▶ _How to complete this task_:
The material must be copied out exactly, line for line.

▶ _Collected material_:
________

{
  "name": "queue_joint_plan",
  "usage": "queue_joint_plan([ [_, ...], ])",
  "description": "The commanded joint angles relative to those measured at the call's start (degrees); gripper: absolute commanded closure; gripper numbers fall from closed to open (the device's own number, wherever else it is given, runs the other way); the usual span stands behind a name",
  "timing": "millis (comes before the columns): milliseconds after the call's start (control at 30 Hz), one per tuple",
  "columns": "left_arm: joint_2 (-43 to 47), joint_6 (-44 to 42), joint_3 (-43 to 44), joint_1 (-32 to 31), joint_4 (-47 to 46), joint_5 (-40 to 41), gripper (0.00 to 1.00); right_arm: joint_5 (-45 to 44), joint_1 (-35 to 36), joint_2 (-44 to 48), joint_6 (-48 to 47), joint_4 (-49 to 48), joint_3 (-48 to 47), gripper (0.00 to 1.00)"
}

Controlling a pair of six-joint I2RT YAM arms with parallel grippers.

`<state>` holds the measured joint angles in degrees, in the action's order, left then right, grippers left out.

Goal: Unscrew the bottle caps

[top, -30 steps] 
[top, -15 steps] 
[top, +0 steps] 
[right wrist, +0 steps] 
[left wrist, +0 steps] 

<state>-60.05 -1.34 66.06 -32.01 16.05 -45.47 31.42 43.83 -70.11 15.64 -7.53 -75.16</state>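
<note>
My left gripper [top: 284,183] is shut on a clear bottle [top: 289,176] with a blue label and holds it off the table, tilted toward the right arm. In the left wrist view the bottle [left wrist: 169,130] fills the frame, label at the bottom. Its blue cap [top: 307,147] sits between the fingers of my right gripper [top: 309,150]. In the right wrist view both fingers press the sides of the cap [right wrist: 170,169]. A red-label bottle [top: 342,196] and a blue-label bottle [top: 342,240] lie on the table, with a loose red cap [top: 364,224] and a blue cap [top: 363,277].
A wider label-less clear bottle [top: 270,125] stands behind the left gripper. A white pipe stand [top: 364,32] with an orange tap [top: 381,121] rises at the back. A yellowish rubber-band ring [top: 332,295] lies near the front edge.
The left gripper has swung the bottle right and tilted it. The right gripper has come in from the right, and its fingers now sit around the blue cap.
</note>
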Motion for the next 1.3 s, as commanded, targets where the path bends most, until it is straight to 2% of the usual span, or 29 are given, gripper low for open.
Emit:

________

▶ _Response below_:
{
  "name": "queue_joint_plan",
  "usage": "queue_joint_plan([ [_, ...], ])",
  "description": "The commanded joint angles relative to those measured at the call's start (degrees); gripper: absolute commanded closure; gripper numbers fall from closed to open (the device's own number, wherever else it is given, runs the other way); the usual span stands behind a name",
  "timing": "millis (comes before the columns): milliseconds after the call's start (control at 30 Hz), one per tuple",
  "columns": "left_arm: joint_2 (-43 to 47), joint_6 (-44 to 42), joint_3 (-43 to 44), joint_1 (-32 to 31), joint_4 (-47 to 46), joint_5 (-40 to 41), gripper (0.00 to 1.00); right_arm: joint_5 (-45 to 44), joint_1 (-35 to 36), joint_2 (-44 to 48), joint_6 (-48 to 47), joint_4 (-49 to 48), joint_3 (-48 to 47), gripper (0.00 to 1.00)"
}

Controlling a pair of six-joint I2RT YAM arms with parallel grippers.

`<state>` holds the measured joint angles in degrees, in the action's order, left then right, grippers left out.

Goal: Unscrew the bottle caps

[top, -30 steps] 
[top, -15 steps] 
[top, +0 steps] 
[right wrist, +0 steps] 
[left wrist, +0 steps] 

<state>-60.05 -1.34 66.06 -32.01 16.05 -45.47 31.42 43.83 -70.11 15.64 -7.53 -75.16</state>
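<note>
My left gripper [top: 284,183] is shut on a clear bottle [top: 289,176] with a blue label and holds it off the table, tilted toward the right arm. In the left wrist view the bottle [left wrist: 169,130] fills the frame, label at the bottom. Its blue cap [top: 307,147] sits between the fingers of my right gripper [top: 309,150]. In the right wrist view both fingers press the sides of the cap [right wrist: 170,169]. A red-label bottle [top: 342,196] and a blue-label bottle [top: 342,240] lie on the table, with a loose red cap [top: 364,224] and a blue cap [top: 363,277].
A wider label-less clear bottle [top: 270,125] stands behind the left gripper. A white pipe stand [top: 364,32] with an orange tap [top: 381,121] rises at the back. A yellowish rubber-band ring [top: 332,295] lies near the front edge.
The left gripper has swung the bottle right and tilted it. The right gripper has come in from the right, and its fingers now sit around the blue cap.
</note>
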Motion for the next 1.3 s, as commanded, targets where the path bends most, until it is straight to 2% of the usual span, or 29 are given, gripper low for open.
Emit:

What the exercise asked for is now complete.